# WHAT TO DO
Please set down the records below exactly as they appear.

# DATA RECORDS

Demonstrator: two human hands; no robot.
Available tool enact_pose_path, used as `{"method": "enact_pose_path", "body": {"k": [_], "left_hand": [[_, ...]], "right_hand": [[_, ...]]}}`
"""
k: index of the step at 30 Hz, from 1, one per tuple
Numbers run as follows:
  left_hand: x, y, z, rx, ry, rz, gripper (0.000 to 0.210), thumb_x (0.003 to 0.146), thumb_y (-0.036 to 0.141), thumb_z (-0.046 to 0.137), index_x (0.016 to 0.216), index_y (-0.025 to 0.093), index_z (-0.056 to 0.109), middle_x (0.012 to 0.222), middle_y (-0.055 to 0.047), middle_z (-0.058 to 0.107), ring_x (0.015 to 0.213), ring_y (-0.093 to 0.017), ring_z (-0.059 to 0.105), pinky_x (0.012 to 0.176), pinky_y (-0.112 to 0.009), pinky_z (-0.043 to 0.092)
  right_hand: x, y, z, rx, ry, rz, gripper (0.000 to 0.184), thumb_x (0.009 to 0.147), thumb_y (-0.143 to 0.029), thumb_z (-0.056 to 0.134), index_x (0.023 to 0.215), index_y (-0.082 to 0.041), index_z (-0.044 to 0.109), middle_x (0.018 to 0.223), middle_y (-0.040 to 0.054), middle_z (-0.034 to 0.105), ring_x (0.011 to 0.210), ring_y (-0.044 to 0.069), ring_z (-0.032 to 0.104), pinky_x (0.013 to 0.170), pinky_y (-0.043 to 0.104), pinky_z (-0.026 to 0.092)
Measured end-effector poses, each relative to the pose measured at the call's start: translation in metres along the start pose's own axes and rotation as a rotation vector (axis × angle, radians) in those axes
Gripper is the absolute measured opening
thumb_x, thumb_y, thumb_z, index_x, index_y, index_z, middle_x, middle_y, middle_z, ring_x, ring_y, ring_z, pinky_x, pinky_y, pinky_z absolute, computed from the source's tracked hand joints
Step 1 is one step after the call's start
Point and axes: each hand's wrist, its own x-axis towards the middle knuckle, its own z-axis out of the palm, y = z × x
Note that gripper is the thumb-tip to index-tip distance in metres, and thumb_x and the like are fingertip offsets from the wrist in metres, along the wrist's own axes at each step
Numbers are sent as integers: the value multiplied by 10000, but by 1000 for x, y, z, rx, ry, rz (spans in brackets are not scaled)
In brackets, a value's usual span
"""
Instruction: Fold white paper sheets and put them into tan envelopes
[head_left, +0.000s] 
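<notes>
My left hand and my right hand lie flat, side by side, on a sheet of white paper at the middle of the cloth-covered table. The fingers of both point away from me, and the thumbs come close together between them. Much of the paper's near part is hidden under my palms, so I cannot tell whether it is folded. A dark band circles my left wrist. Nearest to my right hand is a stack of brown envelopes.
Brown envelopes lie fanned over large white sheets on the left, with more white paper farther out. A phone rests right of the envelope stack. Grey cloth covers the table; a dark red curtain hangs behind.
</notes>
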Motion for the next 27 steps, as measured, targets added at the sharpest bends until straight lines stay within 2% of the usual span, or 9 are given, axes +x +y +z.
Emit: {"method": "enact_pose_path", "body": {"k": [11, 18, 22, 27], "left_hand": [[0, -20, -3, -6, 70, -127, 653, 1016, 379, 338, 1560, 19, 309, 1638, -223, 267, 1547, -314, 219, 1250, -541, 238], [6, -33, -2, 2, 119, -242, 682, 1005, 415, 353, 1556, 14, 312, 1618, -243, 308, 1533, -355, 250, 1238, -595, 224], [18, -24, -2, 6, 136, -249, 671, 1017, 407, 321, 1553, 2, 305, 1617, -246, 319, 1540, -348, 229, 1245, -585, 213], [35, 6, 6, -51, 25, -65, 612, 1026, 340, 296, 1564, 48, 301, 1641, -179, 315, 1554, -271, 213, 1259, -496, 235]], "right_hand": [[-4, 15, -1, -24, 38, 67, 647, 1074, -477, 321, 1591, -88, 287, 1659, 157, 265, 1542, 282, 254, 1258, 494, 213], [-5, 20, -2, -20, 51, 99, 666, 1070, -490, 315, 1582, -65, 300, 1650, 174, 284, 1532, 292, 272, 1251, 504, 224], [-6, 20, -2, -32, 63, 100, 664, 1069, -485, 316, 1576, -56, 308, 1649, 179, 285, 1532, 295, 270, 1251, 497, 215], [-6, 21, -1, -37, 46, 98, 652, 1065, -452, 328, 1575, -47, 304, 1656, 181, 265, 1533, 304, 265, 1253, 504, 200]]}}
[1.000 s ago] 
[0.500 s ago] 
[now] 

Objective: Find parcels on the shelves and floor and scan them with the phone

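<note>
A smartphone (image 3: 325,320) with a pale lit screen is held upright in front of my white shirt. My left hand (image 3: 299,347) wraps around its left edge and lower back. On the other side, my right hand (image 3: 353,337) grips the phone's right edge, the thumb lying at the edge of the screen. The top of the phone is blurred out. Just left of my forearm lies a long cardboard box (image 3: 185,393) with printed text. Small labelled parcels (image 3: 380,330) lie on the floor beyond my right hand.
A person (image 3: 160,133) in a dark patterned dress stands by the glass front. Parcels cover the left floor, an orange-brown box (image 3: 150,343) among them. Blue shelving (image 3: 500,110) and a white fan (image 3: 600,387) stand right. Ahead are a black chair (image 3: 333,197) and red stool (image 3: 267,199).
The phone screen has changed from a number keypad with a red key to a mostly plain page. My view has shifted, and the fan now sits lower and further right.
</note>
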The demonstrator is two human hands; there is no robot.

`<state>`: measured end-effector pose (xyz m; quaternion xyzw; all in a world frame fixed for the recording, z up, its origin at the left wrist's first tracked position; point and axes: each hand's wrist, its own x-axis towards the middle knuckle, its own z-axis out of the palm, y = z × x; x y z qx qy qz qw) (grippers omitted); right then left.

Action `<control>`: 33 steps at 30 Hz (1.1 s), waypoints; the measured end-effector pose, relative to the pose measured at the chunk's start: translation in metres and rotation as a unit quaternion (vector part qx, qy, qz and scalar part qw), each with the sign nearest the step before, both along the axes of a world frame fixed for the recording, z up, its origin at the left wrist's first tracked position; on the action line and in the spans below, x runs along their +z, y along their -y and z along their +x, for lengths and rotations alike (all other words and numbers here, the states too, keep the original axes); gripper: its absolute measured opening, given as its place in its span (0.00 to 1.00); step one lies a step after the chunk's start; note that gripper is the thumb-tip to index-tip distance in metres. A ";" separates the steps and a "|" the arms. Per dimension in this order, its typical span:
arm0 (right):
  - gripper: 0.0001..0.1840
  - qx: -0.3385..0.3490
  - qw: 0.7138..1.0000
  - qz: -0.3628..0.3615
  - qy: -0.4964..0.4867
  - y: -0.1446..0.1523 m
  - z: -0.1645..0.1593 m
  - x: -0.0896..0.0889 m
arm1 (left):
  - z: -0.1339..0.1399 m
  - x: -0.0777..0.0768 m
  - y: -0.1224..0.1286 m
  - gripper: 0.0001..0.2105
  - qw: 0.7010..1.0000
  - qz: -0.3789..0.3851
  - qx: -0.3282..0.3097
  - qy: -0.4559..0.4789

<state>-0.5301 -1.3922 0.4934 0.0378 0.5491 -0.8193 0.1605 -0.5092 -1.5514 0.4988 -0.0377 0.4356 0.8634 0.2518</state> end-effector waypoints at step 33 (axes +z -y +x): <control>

# RESULT
Demonstrator: two human hands; no robot.
Available tool enact_pose_path, used as `{"method": "enact_pose_path", "body": {"k": [_], "left_hand": [[_, ...]], "right_hand": [[_, ...]]}}`
"""
k: index of the step at 30 Hz, from 1, one per tuple
Numbers run as follows:
  left_hand: x, y, z, rx, ry, rz, gripper (0.000 to 0.210), thumb_x (0.003 to 0.146), thumb_y (-0.036 to 0.141), thumb_z (-0.046 to 0.137), index_x (0.016 to 0.216), index_y (-0.025 to 0.093), index_z (-0.056 to 0.109), middle_x (0.012 to 0.222), middle_y (-0.055 to 0.047), middle_z (-0.058 to 0.107), ring_x (0.015 to 0.213), ring_y (-0.093 to 0.017), ring_z (-0.059 to 0.105), pinky_x (0.012 to 0.176), pinky_y (-0.112 to 0.009), pinky_z (-0.043 to 0.092)
  right_hand: x, y, z, rx, ry, rz, gripper (0.000 to 0.184), thumb_x (0.009 to 0.147), thumb_y (-0.143 to 0.029), thumb_z (-0.056 to 0.134), index_x (0.023 to 0.215), index_y (-0.082 to 0.041), index_z (-0.044 to 0.109), middle_x (0.018 to 0.223), middle_y (-0.040 to 0.054), middle_z (-0.034 to 0.105), ring_x (0.011 to 0.210), ring_y (-0.044 to 0.069), ring_z (-0.032 to 0.104), pinky_x (0.013 to 0.170), pinky_y (-0.043 to 0.104), pinky_z (-0.026 to 0.092)
Measured end-effector poses, each relative to the pose measured at the call's start: translation in metres along the start pose's own axes and rotation as a rotation vector (axis × angle, radians) in those axes
Gripper is the absolute measured opening
thumb_x, thumb_y, thumb_z, index_x, index_y, index_z, middle_x, middle_y, middle_z, ring_x, ring_y, ring_z, pinky_x, pinky_y, pinky_z absolute, computed from the source's tracked hand joints
Step 1 is one step after the call's start
Point and axes: each hand's wrist, its own x-axis towards the middle knuckle, its own z-axis out of the palm, y = z × x
Note that gripper is the thumb-tip to index-tip distance in metres, and thumb_x and the like are fingertip offsets from the wrist in metres, along the wrist's own axes at each step
Numbers are sent as integers: the value multiplied by 10000, but by 1000 for x, y, z, rx, ry, rz (spans in brackets are not scaled)
In brackets, a value's usual span
"""
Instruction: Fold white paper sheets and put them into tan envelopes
[head_left, +0.000s] 
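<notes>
My left hand and my right hand lie flat, side by side, on a sheet of white paper at the middle of the cloth-covered table. The fingers of both point away from me, and the thumbs come close together between them. Much of the paper's near part is hidden under my palms, so I cannot tell whether it is folded. A dark band circles my left wrist. Nearest to my right hand is a stack of brown envelopes.
Brown envelopes lie fanned over large white sheets on the left, with more white paper farther out. A phone rests right of the envelope stack. Grey cloth covers the table; a dark red curtain hangs behind.
</notes>
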Motion for the next 27 steps, as measured, targets added at the sharpest bends until straight lines stay within 2% of the usual span, or 9 are given, axes +x +y +z.
Emit: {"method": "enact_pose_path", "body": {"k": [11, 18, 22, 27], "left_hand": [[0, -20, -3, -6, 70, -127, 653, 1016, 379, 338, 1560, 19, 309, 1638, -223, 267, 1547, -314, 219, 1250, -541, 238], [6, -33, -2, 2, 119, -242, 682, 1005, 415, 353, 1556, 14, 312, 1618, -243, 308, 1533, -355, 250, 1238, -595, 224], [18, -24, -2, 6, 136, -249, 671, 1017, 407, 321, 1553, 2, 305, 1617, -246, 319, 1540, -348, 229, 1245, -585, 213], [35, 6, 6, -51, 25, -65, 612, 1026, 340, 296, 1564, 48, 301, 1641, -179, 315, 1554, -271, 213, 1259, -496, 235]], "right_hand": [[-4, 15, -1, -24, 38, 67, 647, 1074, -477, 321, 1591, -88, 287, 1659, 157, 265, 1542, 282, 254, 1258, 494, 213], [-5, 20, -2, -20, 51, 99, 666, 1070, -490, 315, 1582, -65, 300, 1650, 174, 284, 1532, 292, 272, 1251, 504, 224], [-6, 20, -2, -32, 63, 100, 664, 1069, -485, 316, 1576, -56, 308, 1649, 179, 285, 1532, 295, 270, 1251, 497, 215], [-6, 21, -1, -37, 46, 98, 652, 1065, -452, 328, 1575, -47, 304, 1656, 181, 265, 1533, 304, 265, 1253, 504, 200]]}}
[1.000 s ago] 
[0.500 s ago] 
[now] 

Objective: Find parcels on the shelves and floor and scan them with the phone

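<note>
A smartphone (image 3: 325,320) with a pale lit screen is held upright in front of my white shirt. My left hand (image 3: 299,347) wraps around its left edge and lower back. On the other side, my right hand (image 3: 353,337) grips the phone's right edge, the thumb lying at the edge of the screen. The top of the phone is blurred out. Just left of my forearm lies a long cardboard box (image 3: 185,393) with printed text. Small labelled parcels (image 3: 380,330) lie on the floor beyond my right hand.
A person (image 3: 160,133) in a dark patterned dress stands by the glass front. Parcels cover the left floor, an orange-brown box (image 3: 150,343) among them. Blue shelving (image 3: 500,110) and a white fan (image 3: 600,387) stand right. Ahead are a black chair (image 3: 333,197) and red stool (image 3: 267,199).
The phone screen has changed from a number keypad with a red key to a mostly plain page. My view has shifted, and the fan now sits lower and further right.
</note>
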The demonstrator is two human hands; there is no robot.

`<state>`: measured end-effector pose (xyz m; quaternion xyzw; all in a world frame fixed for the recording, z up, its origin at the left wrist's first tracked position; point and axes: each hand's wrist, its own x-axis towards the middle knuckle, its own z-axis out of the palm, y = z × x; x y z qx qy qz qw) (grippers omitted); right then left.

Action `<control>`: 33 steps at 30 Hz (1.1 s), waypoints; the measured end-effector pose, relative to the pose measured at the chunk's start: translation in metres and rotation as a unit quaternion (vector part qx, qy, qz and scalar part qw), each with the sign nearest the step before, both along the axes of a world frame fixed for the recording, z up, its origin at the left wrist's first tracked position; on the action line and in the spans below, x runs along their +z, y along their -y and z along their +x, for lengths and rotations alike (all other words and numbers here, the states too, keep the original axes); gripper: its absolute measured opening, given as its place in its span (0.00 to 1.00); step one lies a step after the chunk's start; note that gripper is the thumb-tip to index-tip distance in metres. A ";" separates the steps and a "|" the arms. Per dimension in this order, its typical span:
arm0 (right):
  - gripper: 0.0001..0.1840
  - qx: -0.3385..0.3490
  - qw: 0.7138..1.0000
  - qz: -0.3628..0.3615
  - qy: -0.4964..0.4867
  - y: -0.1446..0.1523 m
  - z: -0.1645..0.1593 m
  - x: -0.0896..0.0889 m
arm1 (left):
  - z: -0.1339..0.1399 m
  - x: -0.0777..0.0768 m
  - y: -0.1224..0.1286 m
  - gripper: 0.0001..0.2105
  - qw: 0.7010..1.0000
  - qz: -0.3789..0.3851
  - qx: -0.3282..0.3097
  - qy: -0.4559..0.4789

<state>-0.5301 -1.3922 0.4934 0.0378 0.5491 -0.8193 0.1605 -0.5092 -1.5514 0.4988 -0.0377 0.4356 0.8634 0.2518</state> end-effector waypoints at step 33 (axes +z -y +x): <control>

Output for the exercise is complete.